For one instant, abandon all labels, formulas, answers, beliefs, stories, explanations, expectations, and all efforts to understand or achieve a result of any kind. Give up everything you’ve ever been told, everything you’ve read, everything you’ve experienced, everything you know, every idea about what is or what might be. Let it all go. Completely give up. Hold on to nothing at all.
If you are trying with your mind’s eye to see what remains, give up that effort. Let it go completely. Simply be, without words, without knowing anything.
You are here. You don’t need to look in the mirror to confirm it. You don’t need any authority to tell you. You know you are here. Ideas about who or what you are (your name; the idea that you are a person; your body image; your life story; your beliefs; all your scientific, spiritual and psychological concepts), these are all added on later. They are an overlay. But that you are is undeniable. You are here. Here is always here. It’s always now. Now is what is. Just as the eye cannot see itself, this is-ness cannot be seen. Presence cannot be known in the way we know objects and information, as something outside of ourselves. In that sense, it is utterly unknowable. But at the same time, we do know it, without any doubt at all. It is the one thing of which we are absolutely certain.

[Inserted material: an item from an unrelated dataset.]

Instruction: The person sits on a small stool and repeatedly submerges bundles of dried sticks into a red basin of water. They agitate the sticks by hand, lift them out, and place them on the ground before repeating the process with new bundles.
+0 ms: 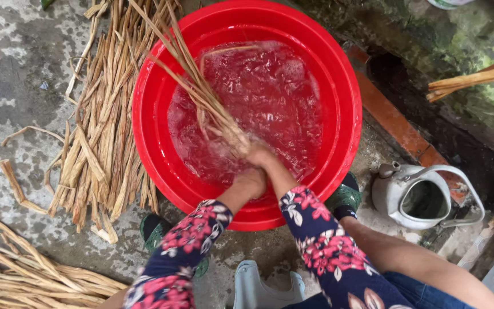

Call it emptiness, presence, awareness, the Tao, the Self, God, groundlessness, the Absolute, Consciousness, or refuse to speak about it at all. It eludes all attempts to capture it. It is truly nothing. And yet, here it is. Here you are. Presence. Awareness. This.
What is this?
What are you?
Are you the character in the story, or the aware space in which the story appears and disappears? Is the character even real, or is it an image—a creation of thought, memory and sensation; a product of neurochemical blips and firings in the brain; a mirage?
If the character is no more real than a dream, what is it that is dreaming?
This is no-thing “you” will ever find. Any thing you find is part of the dream. But who is the dreamer? Who are you? What is the dream itself? What are all the dream objects actually made of?
Any answer is a dream.
~ Joan Tollifson
Stay tuned for more from Joan’s book …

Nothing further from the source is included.